» **TASK STATEMENT**: Every line of the data needs to be returned exactly.

SUPPLIED DATA START

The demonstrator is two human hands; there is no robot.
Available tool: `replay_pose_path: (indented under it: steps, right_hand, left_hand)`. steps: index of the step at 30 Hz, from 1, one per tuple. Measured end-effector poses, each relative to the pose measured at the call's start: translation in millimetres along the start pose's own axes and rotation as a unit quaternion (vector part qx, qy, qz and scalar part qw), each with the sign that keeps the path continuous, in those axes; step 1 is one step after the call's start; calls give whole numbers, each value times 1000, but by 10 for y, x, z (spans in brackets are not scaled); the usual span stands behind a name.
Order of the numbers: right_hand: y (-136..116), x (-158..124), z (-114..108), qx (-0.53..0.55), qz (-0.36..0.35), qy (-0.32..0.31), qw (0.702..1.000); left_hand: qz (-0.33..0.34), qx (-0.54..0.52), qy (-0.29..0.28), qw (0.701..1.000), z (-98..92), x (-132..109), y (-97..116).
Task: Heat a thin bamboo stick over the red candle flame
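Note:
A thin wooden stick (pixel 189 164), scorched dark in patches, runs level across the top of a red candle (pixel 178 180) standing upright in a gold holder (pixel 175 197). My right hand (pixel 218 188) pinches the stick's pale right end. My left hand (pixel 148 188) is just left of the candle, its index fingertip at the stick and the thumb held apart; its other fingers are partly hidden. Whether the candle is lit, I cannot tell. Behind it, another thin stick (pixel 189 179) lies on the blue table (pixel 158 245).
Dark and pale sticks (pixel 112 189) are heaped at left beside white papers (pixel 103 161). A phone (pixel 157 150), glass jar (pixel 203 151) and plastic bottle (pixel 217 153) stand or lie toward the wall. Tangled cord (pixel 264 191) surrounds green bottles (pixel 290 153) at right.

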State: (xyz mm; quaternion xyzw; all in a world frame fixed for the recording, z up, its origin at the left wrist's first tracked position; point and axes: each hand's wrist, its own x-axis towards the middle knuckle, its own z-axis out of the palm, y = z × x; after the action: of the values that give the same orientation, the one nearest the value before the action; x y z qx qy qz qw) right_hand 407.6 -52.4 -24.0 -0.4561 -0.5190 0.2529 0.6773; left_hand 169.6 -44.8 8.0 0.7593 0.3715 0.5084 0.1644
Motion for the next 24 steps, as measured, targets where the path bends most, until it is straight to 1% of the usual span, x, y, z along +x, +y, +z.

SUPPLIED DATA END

» **REPLY TO THE EXERCISE**:
The demonstrator is two human hands; there is no robot.
Available tool: `replay_pose_path: (indented under it: steps, right_hand, left_hand)`. steps: index of the step at 30 Hz, from 1, one per tuple. Measured end-effector poses, each relative to the pose measured at the call's start: translation in millimetres along the start pose's own axes and rotation as a unit quaternion (vector part qx, qy, qz and scalar part qw), each with the sign that keeps the path continuous, in those axes; step 1 is one step after the call's start; calls give whole numbers, each value times 1000, but by 10 for y, x, z (spans in brackets are not scaled); the usual span stands behind a name.
Order of the numbers: right_hand: y (-136..116), x (-158..124), z (-114..108), qx (-0.53..0.55), qz (-0.36..0.35), qy (-0.32..0.31), qw (0.702..1.000); left_hand: qz (-0.33..0.34), qx (-0.54..0.52), qy (-0.29..0.28), qw (0.701..1.000), z (-98..92), x (-132..109), y (-97..116).
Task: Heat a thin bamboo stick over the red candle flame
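Note:
A thin wooden stick (pixel 189 164), scorched dark in patches, runs level across the top of a red candle (pixel 178 180) standing upright in a gold holder (pixel 175 197). My right hand (pixel 218 188) pinches the stick's pale right end. My left hand (pixel 148 188) is just left of the candle, its index fingertip at the stick and the thumb held apart; its other fingers are partly hidden. Whether the candle is lit, I cannot tell. Behind it, another thin stick (pixel 189 179) lies on the blue table (pixel 158 245).
Dark and pale sticks (pixel 112 189) are heaped at left beside white papers (pixel 103 161). A phone (pixel 157 150), glass jar (pixel 203 151) and plastic bottle (pixel 217 153) stand or lie toward the wall. Tangled cord (pixel 264 191) surrounds green bottles (pixel 290 153) at right.
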
State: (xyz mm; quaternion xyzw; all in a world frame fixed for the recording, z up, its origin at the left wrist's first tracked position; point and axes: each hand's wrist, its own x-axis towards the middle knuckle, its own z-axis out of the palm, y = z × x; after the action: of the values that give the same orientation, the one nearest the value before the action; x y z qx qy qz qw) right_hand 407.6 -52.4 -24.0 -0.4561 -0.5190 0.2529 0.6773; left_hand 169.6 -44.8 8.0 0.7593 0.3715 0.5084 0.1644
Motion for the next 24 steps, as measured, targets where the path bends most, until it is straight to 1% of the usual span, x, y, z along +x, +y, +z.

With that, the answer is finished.